The Quantified Self (http://quantifiedself.com/about/) community enables self-knowledge through self-tracking. Self-tracking, when powered by appropriate data analysis, has been proven to trigger behavioral change. The act of self-tracking creates awareness and feedback. The hunger for, and success of, self-knowledge is evident from the growing number of self-quantifiers (currently 6,000+ in 41 cities and 14 countries).
Self-knowledge is possible only with a substantial collection of data about oneself. HealthVault provides more than 80 granular data types that enable tracking data regarding everything from daily exercise to genome sequences.
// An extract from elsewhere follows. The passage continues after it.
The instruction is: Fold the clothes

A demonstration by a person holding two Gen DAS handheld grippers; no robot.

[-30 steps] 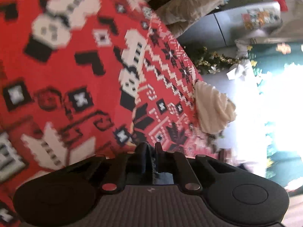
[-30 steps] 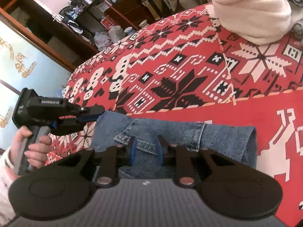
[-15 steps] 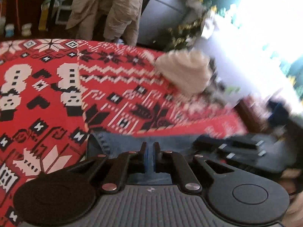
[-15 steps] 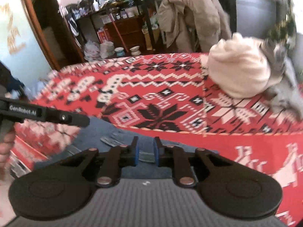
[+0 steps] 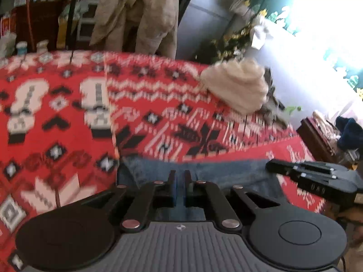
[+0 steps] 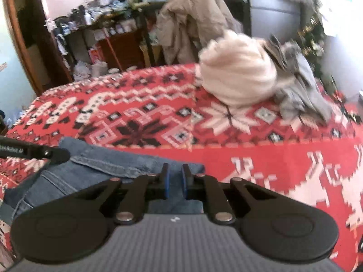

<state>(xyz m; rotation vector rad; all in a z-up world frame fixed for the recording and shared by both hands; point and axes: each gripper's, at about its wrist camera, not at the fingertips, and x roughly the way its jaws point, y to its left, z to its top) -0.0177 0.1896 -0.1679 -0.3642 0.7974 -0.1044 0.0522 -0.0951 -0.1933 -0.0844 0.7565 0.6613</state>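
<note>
Left wrist view: your left gripper (image 5: 179, 181) was clenched on the blue denim garment (image 5: 215, 172), the fabric pinched in the thin slit between its pads. The denim lay along the near edge of the red patterned blanket (image 5: 68, 117), straight ahead of your fingers. Your right gripper (image 5: 283, 168) reached in from the right onto the denim's far end. A cream bundle (image 5: 238, 88) sat well beyond, with a beige coat (image 5: 140, 13) hanging behind the bed.

Right wrist view: your right gripper (image 6: 174, 179) had its jaws closing, denim (image 6: 102, 165) showing between the blue pads, though I couldn't tell whether they were pressing it yet. Your left gripper (image 6: 54, 154) came in at the left, tip on the denim. The cream bundle (image 6: 236, 77) touched a grey garment (image 6: 301, 90) on the blanket (image 6: 261, 158).
</note>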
In this chapter, we will build upon the understanding of the HealthVault API covered in Chapter 3 and extend it to develop a data-intensive self-quantifying application. Through the Quantified Self application, we will gain an understanding of HealthVault data types and application development.
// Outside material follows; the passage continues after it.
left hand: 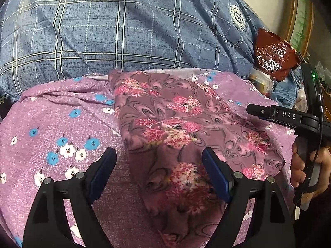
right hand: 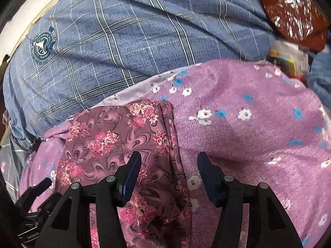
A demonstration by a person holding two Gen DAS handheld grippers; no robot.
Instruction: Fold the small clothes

A Self-Experimentation Application
In Chapter 1 we analyzed weight data, and in Chapter 2 we worked with sleep information and correlated it with exercise. HealthVault offers a data type for tracking emotional state and daily dietary intake as well. Let’s consider building a simple Quantified Self utility that helps a user keep track of his emotional state, daily dietary intake, weight, sleep, and exercise. ...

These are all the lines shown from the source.